[WORK TO COMPLETE]
Transcribe every entry exactly; the images stay out.

(Records from a data collection)
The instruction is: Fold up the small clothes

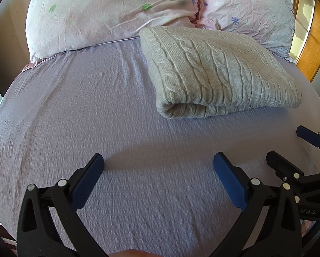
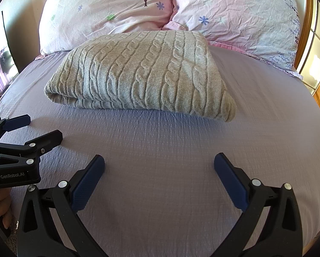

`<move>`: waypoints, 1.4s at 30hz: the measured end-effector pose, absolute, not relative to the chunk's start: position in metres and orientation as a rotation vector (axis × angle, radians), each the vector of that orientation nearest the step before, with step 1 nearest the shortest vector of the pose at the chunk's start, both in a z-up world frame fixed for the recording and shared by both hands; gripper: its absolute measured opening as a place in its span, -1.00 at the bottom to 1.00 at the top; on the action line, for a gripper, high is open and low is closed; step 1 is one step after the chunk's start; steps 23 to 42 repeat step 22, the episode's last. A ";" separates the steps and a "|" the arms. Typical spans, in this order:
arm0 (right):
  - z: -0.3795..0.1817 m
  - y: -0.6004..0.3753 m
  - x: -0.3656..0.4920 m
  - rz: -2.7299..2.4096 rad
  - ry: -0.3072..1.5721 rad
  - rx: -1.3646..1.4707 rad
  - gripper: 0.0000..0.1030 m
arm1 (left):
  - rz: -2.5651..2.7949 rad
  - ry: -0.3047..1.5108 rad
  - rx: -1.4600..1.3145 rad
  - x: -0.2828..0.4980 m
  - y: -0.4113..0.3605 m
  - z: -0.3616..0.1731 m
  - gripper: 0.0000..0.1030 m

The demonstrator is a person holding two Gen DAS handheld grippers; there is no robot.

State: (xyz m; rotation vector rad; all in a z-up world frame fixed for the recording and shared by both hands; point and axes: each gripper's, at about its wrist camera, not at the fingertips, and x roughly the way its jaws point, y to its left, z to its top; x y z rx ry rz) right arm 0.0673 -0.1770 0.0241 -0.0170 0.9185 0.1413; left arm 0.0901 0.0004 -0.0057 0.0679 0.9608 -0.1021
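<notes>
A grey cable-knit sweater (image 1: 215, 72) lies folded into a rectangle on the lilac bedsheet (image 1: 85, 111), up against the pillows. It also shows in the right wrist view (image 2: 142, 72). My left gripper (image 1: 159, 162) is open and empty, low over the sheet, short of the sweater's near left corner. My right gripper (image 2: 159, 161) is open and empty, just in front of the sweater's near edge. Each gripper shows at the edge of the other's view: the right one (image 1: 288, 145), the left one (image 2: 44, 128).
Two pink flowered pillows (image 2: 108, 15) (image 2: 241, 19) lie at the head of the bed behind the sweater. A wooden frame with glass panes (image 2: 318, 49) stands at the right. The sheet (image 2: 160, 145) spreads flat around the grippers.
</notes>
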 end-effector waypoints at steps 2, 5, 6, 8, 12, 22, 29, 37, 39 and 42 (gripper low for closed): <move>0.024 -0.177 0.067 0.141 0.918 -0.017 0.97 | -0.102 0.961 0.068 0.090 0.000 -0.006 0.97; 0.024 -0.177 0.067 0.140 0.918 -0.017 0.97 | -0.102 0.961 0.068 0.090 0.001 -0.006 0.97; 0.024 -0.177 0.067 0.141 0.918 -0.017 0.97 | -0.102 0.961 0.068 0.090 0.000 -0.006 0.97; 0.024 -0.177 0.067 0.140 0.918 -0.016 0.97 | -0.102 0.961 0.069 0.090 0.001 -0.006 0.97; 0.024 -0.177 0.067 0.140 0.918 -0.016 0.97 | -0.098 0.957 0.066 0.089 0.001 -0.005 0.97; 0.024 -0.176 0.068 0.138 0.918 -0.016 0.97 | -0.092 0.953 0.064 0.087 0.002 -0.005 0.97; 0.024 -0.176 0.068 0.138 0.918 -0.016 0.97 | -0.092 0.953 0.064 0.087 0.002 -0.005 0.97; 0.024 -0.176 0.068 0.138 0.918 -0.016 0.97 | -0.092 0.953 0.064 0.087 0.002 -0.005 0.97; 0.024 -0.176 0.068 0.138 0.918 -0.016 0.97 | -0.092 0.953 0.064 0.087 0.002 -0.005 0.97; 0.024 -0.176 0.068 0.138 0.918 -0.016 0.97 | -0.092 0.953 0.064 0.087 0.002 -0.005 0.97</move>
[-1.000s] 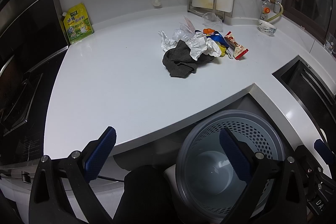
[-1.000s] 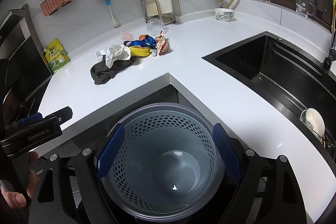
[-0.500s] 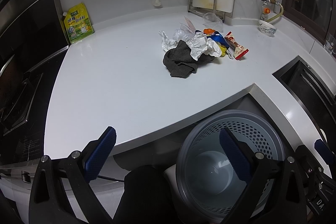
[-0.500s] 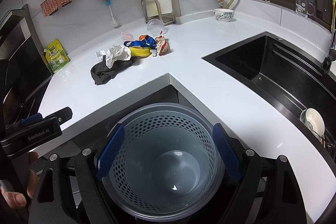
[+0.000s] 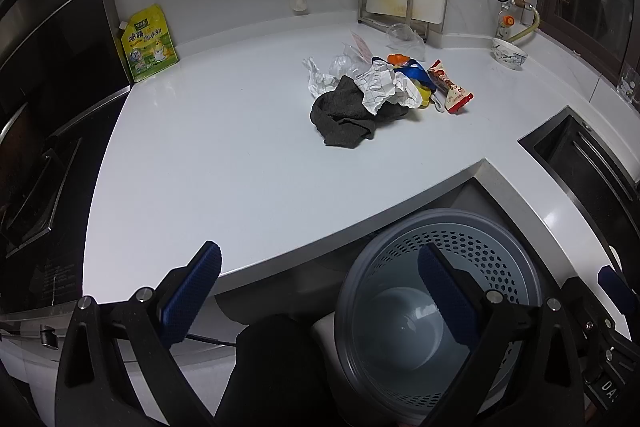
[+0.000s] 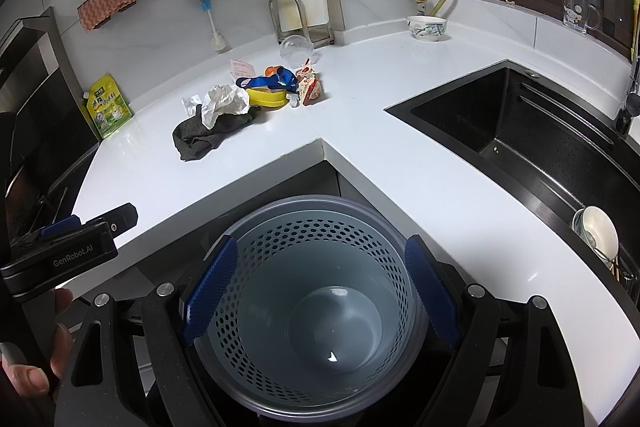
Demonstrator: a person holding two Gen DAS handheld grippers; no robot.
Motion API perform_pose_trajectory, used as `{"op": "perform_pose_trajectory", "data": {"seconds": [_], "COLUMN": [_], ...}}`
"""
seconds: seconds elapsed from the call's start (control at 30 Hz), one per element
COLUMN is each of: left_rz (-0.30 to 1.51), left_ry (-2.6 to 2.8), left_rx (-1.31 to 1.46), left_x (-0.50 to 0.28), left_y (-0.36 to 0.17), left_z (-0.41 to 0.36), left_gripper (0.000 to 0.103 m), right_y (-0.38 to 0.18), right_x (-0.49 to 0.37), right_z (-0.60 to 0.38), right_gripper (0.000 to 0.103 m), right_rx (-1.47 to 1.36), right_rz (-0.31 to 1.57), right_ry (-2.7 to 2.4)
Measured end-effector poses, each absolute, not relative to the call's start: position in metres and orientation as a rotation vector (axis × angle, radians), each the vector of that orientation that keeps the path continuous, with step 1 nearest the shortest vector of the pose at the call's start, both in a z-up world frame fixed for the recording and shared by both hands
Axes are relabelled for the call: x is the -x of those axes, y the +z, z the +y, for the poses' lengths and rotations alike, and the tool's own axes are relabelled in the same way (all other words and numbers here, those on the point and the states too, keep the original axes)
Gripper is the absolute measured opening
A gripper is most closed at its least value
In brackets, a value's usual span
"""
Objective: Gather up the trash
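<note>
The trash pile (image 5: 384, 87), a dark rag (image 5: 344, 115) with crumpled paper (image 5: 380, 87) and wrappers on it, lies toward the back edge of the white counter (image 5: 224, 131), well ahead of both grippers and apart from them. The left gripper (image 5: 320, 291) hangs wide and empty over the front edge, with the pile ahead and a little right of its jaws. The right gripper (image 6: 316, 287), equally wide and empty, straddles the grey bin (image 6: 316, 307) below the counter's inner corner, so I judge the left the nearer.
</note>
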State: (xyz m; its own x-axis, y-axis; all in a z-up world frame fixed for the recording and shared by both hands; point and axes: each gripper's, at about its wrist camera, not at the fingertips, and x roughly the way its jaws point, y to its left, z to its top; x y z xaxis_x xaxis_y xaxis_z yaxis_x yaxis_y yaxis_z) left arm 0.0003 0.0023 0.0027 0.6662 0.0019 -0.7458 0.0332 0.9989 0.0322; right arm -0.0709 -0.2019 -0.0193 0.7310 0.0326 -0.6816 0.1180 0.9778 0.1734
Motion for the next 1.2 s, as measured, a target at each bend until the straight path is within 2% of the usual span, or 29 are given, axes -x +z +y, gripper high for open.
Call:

[OUTPUT FOR THIS EXERCISE]
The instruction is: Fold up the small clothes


`<move>`: waypoints, 1.4s at 30hz: the measured end-effector pose, absolute, not relative to the chunk's start: position in metres and orientation as a rotation vector (axis × angle, radians), each the vector of that orientation nearest the step before, with step 1 nearest the shortest vector of the pose at the chunk's start, both in a z-up world frame fixed for the recording and shared by both hands; gripper: its absolute measured opening as a place in its span, -1.00 at the bottom to 1.00 at the top; on the action line, for a gripper, high is open and low is closed; step 1 is one step after the chunk's start; steps 23 to 42 repeat step 22, the episode's last. A ";" separates the steps and a "|" the arms. Typical spans, in this order:
arm0 (right):
  - z: -0.3795..0.1817 m
  - y: -0.6004..0.3753 m
  - x: -0.3656..0.4920 m
  - rz: -2.7299..2.4096 rad
  - ry: -0.3072..1.5721 rad
  - rx: -1.3646..1.4707 rad
  - gripper: 0.0000..0.1030 m
arm1 (left):
  - rz: -2.5651..2.7949 rad
  - ry: -0.3047..1.5108 rad
  - rx: -1.4600..1.3145 rad
  - x: -0.2828..0.4980 m
  - y: -0.4113..0.3605 m
  - z: -0.3616..0.1731 m
  - gripper: 0.0000..0.1030 m

The demonstrator is a person holding two Gen DAS handheld grippers; there is no robot.

State: (xyz m; rotation vector rad; all in a z-up world frame fixed for the recording and shared by both hands; point and axes: each gripper's, at about its wrist camera, not at the fingertips, and x roughly the way its jaws point, y to its left, z to its top; x y z rx ry rz) right arm 0.0673 -0.1770 0.0241 -0.0170 0.9185 0.1413; left arm 0.0901 0.0004 -0.0057 0.0679 0.9608 -0.1021
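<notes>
A grey cable-knit sweater (image 1: 215, 72) lies folded into a rectangle on the lilac bedsheet (image 1: 85, 111), up against the pillows. It also shows in the right wrist view (image 2: 142, 72). My left gripper (image 1: 159, 162) is open and empty, low over the sheet, short of the sweater's near left corner. My right gripper (image 2: 159, 161) is open and empty, just in front of the sweater's near edge. Each gripper shows at the edge of the other's view: the right one (image 1: 288, 145), the left one (image 2: 44, 128).
Two pink flowered pillows (image 2: 108, 15) (image 2: 241, 19) lie at the head of the bed behind the sweater. A wooden frame with glass panes (image 2: 318, 49) stands at the right. The sheet (image 2: 160, 145) spreads flat around the grippers.
</notes>
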 end-effector waypoints at steps 2, 5, 6, 8, 12, 22, 29, 37, 39 and 42 (gripper low for closed): <move>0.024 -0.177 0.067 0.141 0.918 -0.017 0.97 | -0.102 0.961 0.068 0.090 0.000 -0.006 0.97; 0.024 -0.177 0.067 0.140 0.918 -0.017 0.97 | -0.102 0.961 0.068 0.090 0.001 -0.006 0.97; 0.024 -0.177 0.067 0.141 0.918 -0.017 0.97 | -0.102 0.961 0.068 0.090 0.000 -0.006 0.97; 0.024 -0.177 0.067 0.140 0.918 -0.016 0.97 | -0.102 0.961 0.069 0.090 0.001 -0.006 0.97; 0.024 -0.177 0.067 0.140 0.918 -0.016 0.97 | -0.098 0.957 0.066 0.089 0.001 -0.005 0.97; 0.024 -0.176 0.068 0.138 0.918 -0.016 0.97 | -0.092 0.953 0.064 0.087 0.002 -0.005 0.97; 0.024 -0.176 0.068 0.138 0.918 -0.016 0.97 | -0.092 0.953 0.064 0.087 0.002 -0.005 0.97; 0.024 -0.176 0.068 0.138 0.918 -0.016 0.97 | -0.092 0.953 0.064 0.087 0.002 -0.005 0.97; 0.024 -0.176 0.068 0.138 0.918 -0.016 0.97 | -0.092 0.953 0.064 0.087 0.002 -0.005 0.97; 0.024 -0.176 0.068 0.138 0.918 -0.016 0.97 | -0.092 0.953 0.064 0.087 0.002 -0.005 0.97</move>
[-1.000s] 
[-1.000s] 
[-0.500s] 
[-0.500s] 
[+0.000s] 
[+0.000s] 
Demonstrator: a person holding two Gen DAS handheld grippers; no robot.
Motion API perform_pose_trajectory, used as `{"op": "perform_pose_trajectory", "data": {"seconds": [_], "COLUMN": [_], ...}}`
"""
seconds: seconds elapsed from the call's start (control at 30 Hz), one per element
COLUMN is each of: left_rz (-0.30 to 1.51), left_ry (-2.6 to 2.8), left_rx (-1.31 to 1.46), left_x (-0.50 to 0.28), left_y (-0.36 to 0.17), left_z (-0.41 to 0.36), left_gripper (0.000 to 0.103 m), right_y (-0.38 to 0.18), right_x (-0.49 to 0.37), right_z (-0.60 to 0.38), right_gripper (0.000 to 0.103 m), right_rx (-1.47 to 1.36), right_rz (-0.31 to 1.57), right_ry (-2.7 to 2.4)
Measured end-effector poses, each absolute, not relative to the call's start: position in metres and orientation as a rotation vector (axis × angle, radians), each the vector of that orientation that keeps the path continuous, with step 1 nearest the shortest vector of the pose at the call's start, both in a z-up world frame fixed for the recording and shared by both hands
Axes are relabelled for the call: x is the -x of those axes, y the +z, z the +y, for the poses' lengths and rotations alike, and the tool's own axes are relabelled in the same way (all other words and numbers here, those on the point and the states too, keep the original axes)
Gripper is the absolute measured opening
A gripper is most closed at its least value
In brackets, a value's usual span
"""
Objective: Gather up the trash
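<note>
The trash pile (image 5: 384, 87), a dark rag (image 5: 344, 115) with crumpled paper (image 5: 380, 87) and wrappers on it, lies toward the back edge of the white counter (image 5: 224, 131), well ahead of both grippers and apart from them. The left gripper (image 5: 320, 291) hangs wide and empty over the front edge, with the pile ahead and a little right of its jaws. The right gripper (image 6: 316, 287), equally wide and empty, straddles the grey bin (image 6: 316, 307) below the counter's inner corner, so I judge the left the nearer.
</note>
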State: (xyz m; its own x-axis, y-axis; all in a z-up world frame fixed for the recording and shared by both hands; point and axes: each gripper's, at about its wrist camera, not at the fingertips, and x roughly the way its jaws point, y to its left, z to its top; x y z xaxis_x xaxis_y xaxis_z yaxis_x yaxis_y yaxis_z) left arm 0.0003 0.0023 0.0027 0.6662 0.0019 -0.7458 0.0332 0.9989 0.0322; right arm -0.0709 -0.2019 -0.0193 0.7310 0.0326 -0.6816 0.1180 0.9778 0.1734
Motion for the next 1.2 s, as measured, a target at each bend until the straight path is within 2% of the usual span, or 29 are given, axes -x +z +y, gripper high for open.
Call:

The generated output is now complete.